As the Northern Lights flash, they send 100,000-ampere electric currents throughout the northern upper atmosphere. The magnetic fields associated with those currents can reach down to induce electric currents that speed up corrosion of the 800-mile Alaska oil pipeline. Excited by outbursts of solar particles, the changing auroral fields can interact with the ground to knock out electric power transmission grids as far south as Texas.

If an aurora hits during a heat wave, when air conditioners and ice-cream makers force electric utilities to run at full capacity, the sudden magnetic surge could knock out the entire East Coast.

The ability finally to see what the aurora is doing through the Polar satellite has energized auroral scientists. "This is our golden opportunity ... to understand what we can predict, and how well we will be able to predict" auroral events that have such economically important impacts on the ground, said Louis Frank of the University of Iowa in Iowa City as he showed off some of Polar's first images during last week's meeting of the American Geophysical Union here.

Mario Acua of the NASA Goddard Space Flight Center in Greenbelt, Md., also stressed the importance of developing as enhanced a forecasting ability as possible in cooperation with the present National Space Weather Program that watches for solar storms. Even a half hour's warning could help utilities put their power transmissions systems in configurations that would make them less vulnerable. Better understanding of the whole auroral phenomenon would also help designers of future pipelines build in safeguards against corrosion.

Polar is one of a fleet of satellites in the International Solar Terrestrial Physics program. In that program, European, Japanese, and American satellites are monitoring the sun and the space environment around Earth. The aim is to understand how Earth responds to whatever the sun is throwing at us.

Like an embattled star ship in science fiction, Earth has its shield up to deflect the solar assault. As the solar wind sends electrified, magnetized particles, Earth's own magnetic field deflects the particles, creating a buffer zone between the planet and the solar wind.

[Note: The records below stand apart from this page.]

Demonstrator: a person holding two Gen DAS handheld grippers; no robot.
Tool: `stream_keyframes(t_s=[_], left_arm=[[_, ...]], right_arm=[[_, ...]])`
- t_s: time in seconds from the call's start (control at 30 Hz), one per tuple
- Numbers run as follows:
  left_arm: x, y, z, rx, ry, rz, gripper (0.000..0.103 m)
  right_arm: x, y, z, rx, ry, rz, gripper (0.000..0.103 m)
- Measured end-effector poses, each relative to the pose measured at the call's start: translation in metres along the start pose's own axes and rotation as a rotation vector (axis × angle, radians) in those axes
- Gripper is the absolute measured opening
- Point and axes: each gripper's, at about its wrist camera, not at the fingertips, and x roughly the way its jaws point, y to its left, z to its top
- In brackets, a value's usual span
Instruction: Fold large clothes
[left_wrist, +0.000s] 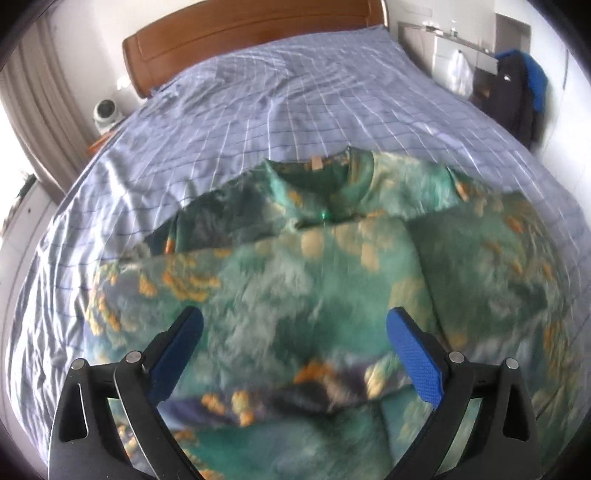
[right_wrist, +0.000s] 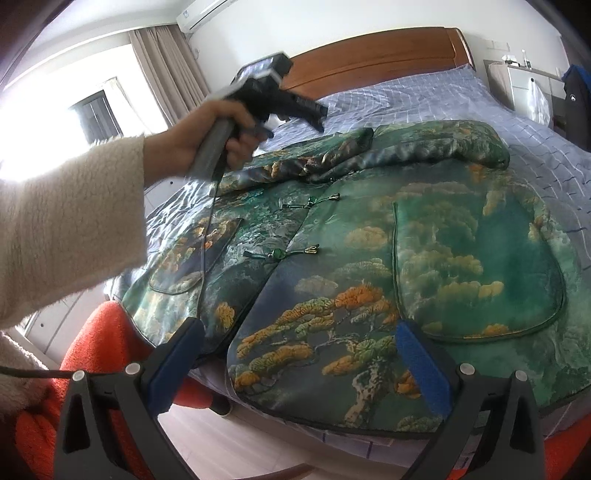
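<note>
From the right wrist camera, at nine o'clock, a cream fleece sleeve (right_wrist: 62, 225) reaches in from the frame's left edge, forearm angled upward toward eleven o'clock. The person's left hand (right_wrist: 207, 134) is wrapped around a grey handle, raised above the bed with the left gripper (right_wrist: 295, 105) pointing toward the headboard (right_wrist: 380, 59) at twelve o'clock. Seen from its own camera, the left gripper (left_wrist: 295, 354) has its blue-padded fingers (left_wrist: 413, 358) spread wide — nothing between them — hovering above the garment.

The green padded jacket (right_wrist: 424, 251), printed with pine trees and clouds, lies front-up on the blue checked sheet (right_wrist: 436, 96), filling the centre of both views; its collar (left_wrist: 343, 173) points toward twelve o'clock, its hem hangs just over the near bed edge at six o'clock. Both sleeves are folded across the upper part, below the collar. Frog closures (right_wrist: 284, 254) run down the front.

At six o'clock, the right gripper (right_wrist: 299, 354) hangs low near the hem — fingers parted, gripping nothing. An orange fuzzy fabric (right_wrist: 99, 347) shows at seven o'clock.
</note>
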Motion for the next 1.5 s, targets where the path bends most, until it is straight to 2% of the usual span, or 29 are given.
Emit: stream_keyframes(t_s=[0.07, 0.17, 0.23, 0.27, 0.33, 0.5, 0.57, 0.7, 1.03, 1.2, 1.27, 1.37, 1.43, 1.5], left_arm=[[0.022, -0.009, 0.007, -0.002, 0.052, 0.009, 0.101], [0.069, -0.027, -0.005, 0.044, 0.15, 0.082, 0.101], [0.067, -0.032, -0.014, 0.044, 0.102, 0.109, 0.101], [0.056, -0.033, -0.02, 0.035, 0.048, 0.119, 0.1], [0.038, -0.035, -0.025, 0.052, 0.008, 0.117, 0.1], [-0.037, -0.035, -0.042, 0.172, -0.169, 0.158, 0.101], [-0.062, -0.034, -0.048, 0.2, -0.214, 0.177, 0.101], [-0.095, -0.026, -0.056, 0.207, -0.247, 0.186, 0.101], [-0.128, -0.008, -0.075, 0.224, -0.285, 0.237, 0.101], [-0.132, 0.023, -0.1, 0.291, -0.241, 0.269, 0.101], [-0.134, 0.049, -0.117, 0.344, -0.208, 0.322, 0.101], [-0.145, 0.1, -0.145, 0.427, -0.141, 0.447, 0.101], [-0.159, 0.143, -0.166, 0.499, -0.062, 0.548, 0.101], [-0.169, 0.17, -0.182, 0.544, 0.003, 0.606, 0.102]], right_arm=[[0.001, 0.0, 0.0, -0.002, 0.003, 0.003, 0.102], [0.0, -0.002, -0.001, 0.001, 0.005, -0.004, 0.102], [0.0, -0.005, -0.001, 0.011, 0.005, -0.006, 0.102], [-0.001, -0.006, 0.0, 0.016, 0.002, -0.009, 0.102], [-0.005, -0.008, 0.0, 0.022, -0.008, -0.011, 0.102], [-0.003, -0.013, 0.002, 0.041, -0.011, -0.008, 0.102], [-0.002, -0.011, 0.002, 0.039, -0.013, -0.01, 0.102], [-0.001, -0.005, 0.003, 0.013, -0.017, -0.032, 0.102], [0.002, 0.01, -0.002, -0.067, -0.016, -0.076, 0.102], [0.001, 0.013, -0.003, -0.092, -0.014, -0.093, 0.102], [-0.003, 0.014, -0.003, -0.101, -0.023, -0.105, 0.102], [-0.007, 0.011, -0.005, -0.097, -0.032, -0.111, 0.102], [-0.007, 0.009, -0.004, -0.079, -0.029, -0.102, 0.102], [-0.004, 0.009, -0.002, -0.075, -0.028, -0.086, 0.102]])
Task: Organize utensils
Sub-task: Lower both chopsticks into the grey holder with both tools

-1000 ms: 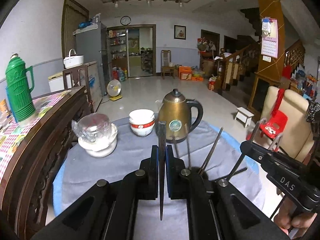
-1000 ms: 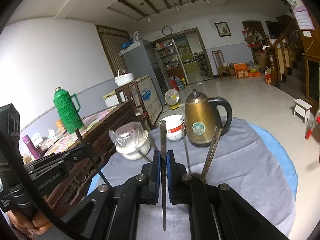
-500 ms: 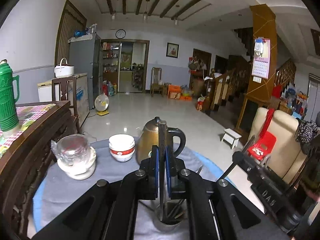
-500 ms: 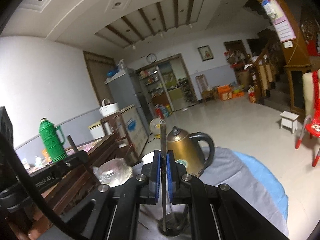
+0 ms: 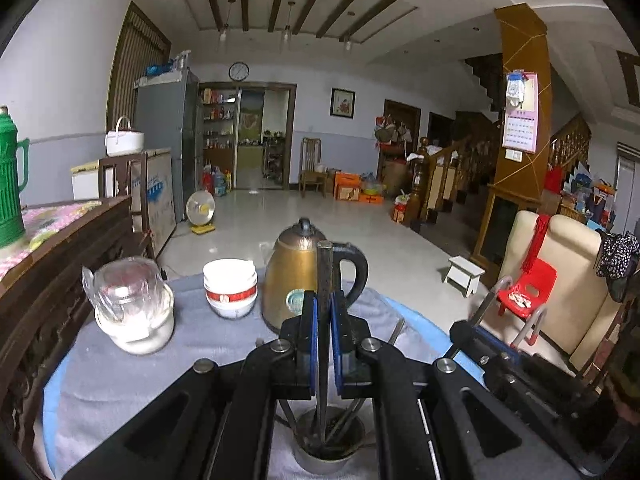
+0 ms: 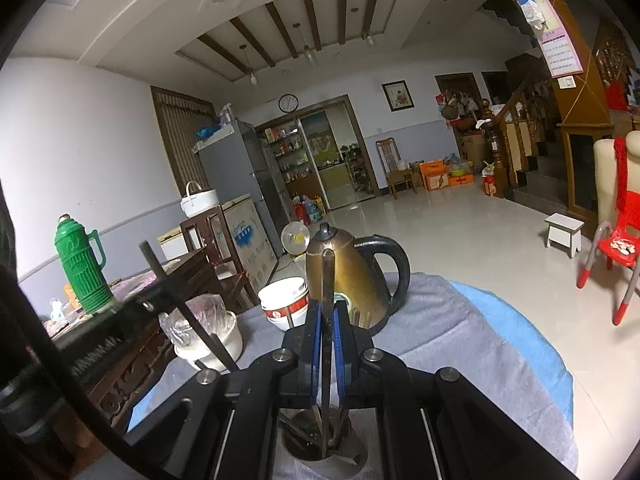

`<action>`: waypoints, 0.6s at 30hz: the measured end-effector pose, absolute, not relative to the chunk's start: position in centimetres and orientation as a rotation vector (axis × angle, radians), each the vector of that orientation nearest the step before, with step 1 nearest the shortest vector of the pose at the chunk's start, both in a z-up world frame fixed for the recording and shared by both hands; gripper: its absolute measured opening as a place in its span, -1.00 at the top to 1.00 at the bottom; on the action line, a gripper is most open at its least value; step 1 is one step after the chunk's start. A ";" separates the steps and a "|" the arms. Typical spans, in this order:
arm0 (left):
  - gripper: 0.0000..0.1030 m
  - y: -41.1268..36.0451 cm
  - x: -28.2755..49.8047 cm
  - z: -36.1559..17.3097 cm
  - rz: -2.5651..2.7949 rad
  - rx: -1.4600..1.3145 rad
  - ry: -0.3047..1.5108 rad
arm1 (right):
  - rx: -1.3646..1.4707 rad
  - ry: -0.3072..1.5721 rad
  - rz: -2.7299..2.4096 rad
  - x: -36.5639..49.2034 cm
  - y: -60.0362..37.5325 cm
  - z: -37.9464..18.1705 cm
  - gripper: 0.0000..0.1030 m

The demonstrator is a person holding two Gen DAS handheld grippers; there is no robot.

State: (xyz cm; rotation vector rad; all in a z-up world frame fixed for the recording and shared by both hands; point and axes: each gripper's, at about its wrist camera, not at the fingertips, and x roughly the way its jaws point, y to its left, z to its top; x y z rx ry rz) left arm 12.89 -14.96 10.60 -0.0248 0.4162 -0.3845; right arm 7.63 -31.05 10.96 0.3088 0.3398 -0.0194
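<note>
A large tiled living room stretches behind a round surface (image 5: 120,372) draped in a grey cloth over blue. On that surface stand a bronze-coloured kettle (image 5: 298,276) with a black handle, a stack of white bowls with a red band (image 5: 230,288) just beside it, and a white bowl holding a clear bag (image 5: 132,312) further left. A green thermos (image 6: 82,264) sits on a dark wooden cabinet at the side.

At the near edge of the surface stands a metal holder (image 5: 330,444) with several dark chopsticks leaning inside it.

The left gripper (image 5: 324,344) has its jaws closed tight on a single dark chopstick (image 5: 324,280), which stands upright between the blue pads with its lower end down inside the holder. The right gripper (image 6: 327,344) is likewise clamped on its own chopstick (image 6: 328,280), also upright, its lower end reaching into the same holder (image 6: 320,444). In the right wrist view the left gripper's chopstick shows as a slanted dark stick at the left; in the left wrist view the right gripper's body appears at the lower right.
</note>
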 end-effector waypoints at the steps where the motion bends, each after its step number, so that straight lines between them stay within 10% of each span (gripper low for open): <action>1: 0.87 -14.9 12.9 10.3 -0.385 -0.027 0.426 | 0.311 0.341 -0.019 7.5 -31.1 10.9 0.88; 18: 0.85 -13.7 11.7 8.4 -0.365 0.006 0.491 | 0.321 0.416 0.005 6.6 -30.8 8.7 0.86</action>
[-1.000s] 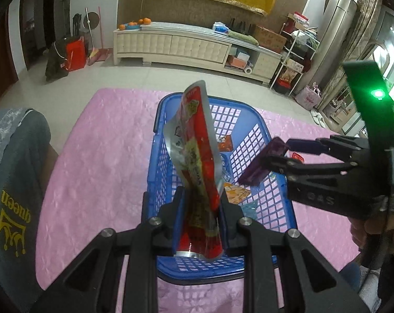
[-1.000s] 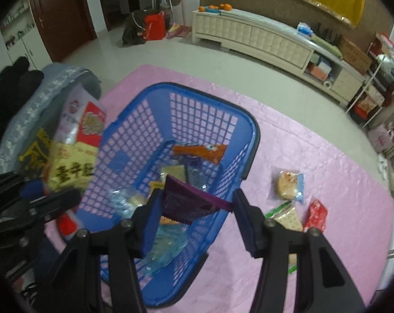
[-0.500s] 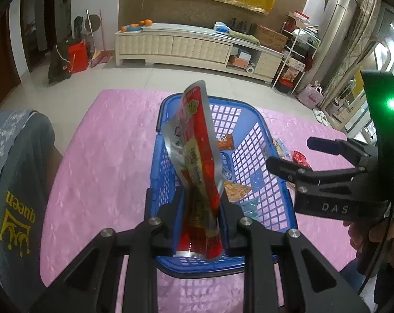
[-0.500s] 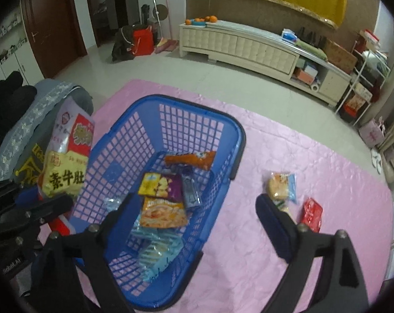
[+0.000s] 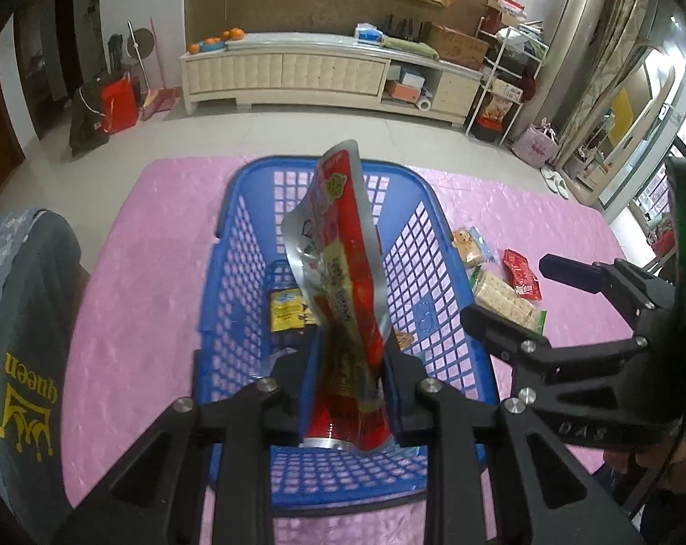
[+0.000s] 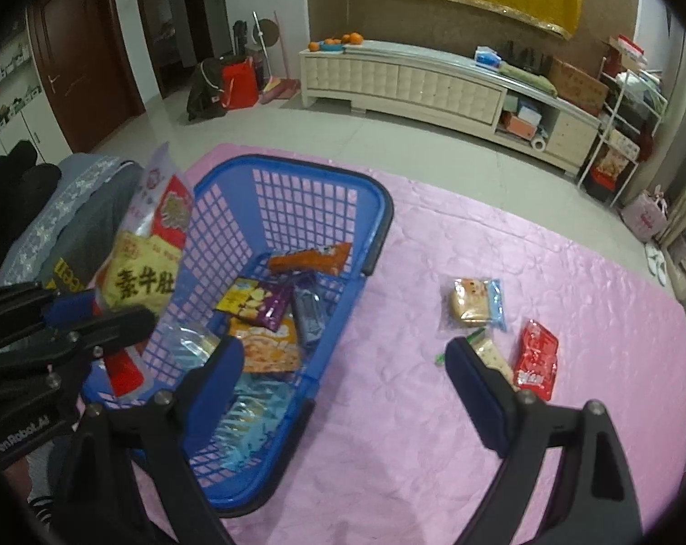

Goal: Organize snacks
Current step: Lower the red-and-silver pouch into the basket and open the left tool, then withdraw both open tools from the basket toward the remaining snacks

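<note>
Underneath, a pink mat (image 6: 501, 245) covers the pale tiled floor (image 6: 388, 131).

Dim, even indoor light fills both wrist views, casting only soft shadows on the pink mat (image 6: 456, 408). Strong fisheye distortion bows the cabinet (image 5: 297, 72) and walls, and black vignetting rings every corner. Glare glints off the foil snack bag (image 5: 343, 281) and off glass doors (image 5: 638, 104) at right, where daylight enters. A green indicator glow smears the left view's right edge. Focus is fairly sharp centrally, softening outward.
</note>
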A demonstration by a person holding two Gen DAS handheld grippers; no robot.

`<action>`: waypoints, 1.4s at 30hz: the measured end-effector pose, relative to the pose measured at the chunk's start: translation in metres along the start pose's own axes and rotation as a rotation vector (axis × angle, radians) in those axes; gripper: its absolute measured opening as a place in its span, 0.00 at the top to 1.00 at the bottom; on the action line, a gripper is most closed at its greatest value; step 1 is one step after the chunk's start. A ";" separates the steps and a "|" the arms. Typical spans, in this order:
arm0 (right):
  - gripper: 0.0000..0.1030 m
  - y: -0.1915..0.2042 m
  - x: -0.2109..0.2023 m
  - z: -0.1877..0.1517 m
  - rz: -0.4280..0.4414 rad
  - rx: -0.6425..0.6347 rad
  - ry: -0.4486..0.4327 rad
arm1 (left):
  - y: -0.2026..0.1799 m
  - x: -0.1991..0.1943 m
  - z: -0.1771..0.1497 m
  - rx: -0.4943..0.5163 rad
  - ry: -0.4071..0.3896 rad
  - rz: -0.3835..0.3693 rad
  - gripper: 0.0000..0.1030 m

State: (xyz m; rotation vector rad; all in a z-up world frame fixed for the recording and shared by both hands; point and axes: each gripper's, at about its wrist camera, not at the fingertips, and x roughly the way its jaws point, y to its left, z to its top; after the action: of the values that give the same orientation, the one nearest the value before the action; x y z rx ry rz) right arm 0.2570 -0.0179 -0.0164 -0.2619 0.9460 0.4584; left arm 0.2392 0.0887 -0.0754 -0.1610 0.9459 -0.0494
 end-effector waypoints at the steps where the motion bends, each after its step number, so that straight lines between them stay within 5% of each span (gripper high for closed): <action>1: 0.10 -0.002 0.001 -0.001 0.003 0.002 0.000 | -0.003 0.004 0.002 0.004 0.006 0.000 0.77; 9: 0.10 -0.018 0.009 -0.001 -0.016 0.011 -0.024 | -0.014 0.031 0.012 0.022 0.034 0.005 0.73; 16: 0.10 -0.029 0.013 -0.007 -0.028 0.036 -0.017 | -0.011 0.035 0.016 0.002 0.005 0.041 0.41; 34: 0.10 -0.022 -0.067 -0.016 -0.005 0.067 -0.090 | -0.029 -0.058 -0.011 0.025 -0.113 0.047 0.23; 42: 0.10 -0.029 -0.111 -0.036 -0.002 0.049 -0.135 | -0.060 -0.084 -0.021 0.042 -0.147 0.044 0.23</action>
State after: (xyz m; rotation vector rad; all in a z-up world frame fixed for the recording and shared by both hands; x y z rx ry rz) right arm 0.1900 -0.0875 0.0554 -0.1852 0.8236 0.4453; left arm 0.1750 0.0366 -0.0104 -0.1038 0.8012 -0.0165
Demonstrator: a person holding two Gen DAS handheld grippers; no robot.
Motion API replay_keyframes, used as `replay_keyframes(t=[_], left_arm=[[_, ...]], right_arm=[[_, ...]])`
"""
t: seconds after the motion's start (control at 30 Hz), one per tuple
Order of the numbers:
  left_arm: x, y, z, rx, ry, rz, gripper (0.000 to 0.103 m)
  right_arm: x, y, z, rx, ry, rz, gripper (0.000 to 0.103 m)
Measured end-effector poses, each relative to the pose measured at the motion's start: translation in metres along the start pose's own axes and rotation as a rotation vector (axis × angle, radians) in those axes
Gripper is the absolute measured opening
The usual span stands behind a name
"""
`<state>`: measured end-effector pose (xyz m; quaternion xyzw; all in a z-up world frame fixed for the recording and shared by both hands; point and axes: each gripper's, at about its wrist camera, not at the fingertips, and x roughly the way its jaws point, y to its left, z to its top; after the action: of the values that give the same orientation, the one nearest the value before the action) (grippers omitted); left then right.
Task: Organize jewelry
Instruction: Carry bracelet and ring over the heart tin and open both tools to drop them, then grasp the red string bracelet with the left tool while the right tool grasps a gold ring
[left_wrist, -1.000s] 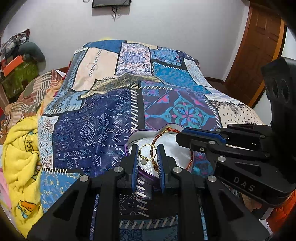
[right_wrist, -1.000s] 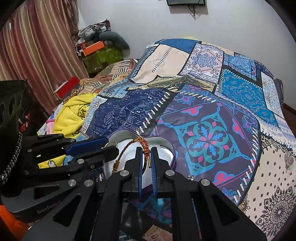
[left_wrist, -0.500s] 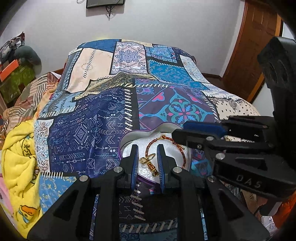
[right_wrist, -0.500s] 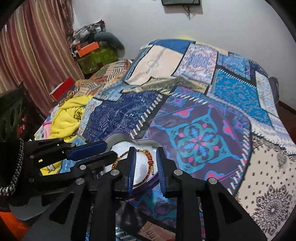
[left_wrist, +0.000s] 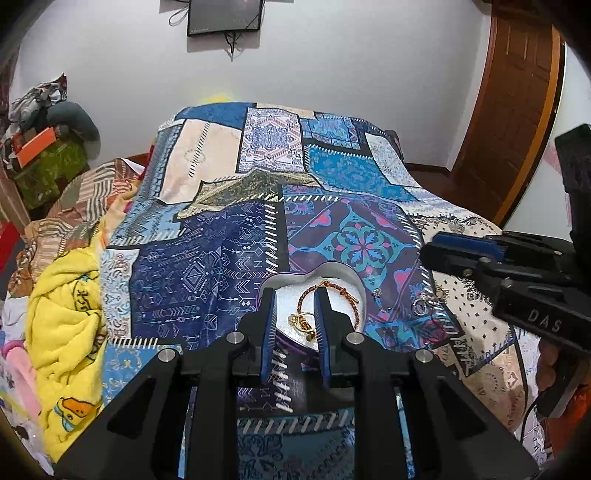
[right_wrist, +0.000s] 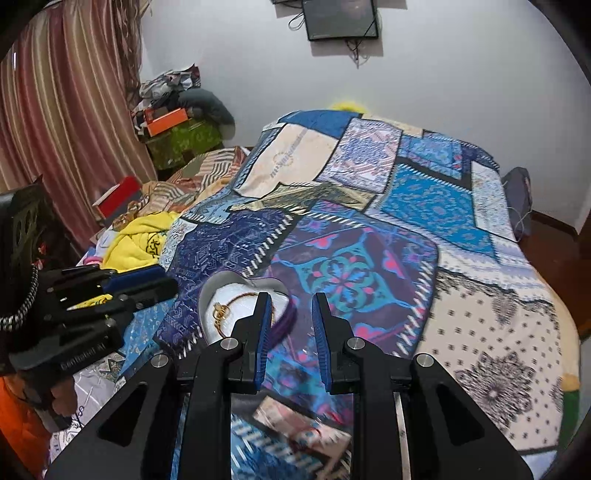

THIS zone, called Earth's magnetosphere, has weak points over the North and South Poles. This is where the force lines of Earth's magnetic field connect to the planet. They form conduits by which charged particles can flow down into the atmosphere. There the particles interact with gases in the air to cause the Northern Lights. They also make the air electrically conducting so massive currents can flow. During solar-induced magnetic storms, the energy associated with this action is on the order of 100 million megawatts - enough to light up New York City.

Polar, which was launched Feb. 24, is in an orbit that ranges from 3,200 miles high over the South Pole to over 32,000 miles out from the North Pole. The satellite takes 17.5 hours to complete one revolution, with much of that time spent where it can see the northern aurora.

Polar has 11 instruments that measure particles and electromagnetic fields in the magnetosphere. For the first time, scientists are able to see both the nightside and the dayside sections of the aurora. The sun's glare washes out dayside aurorae in visible light. Polar's X-ray and ultraviolet eyes aren't affected by glare.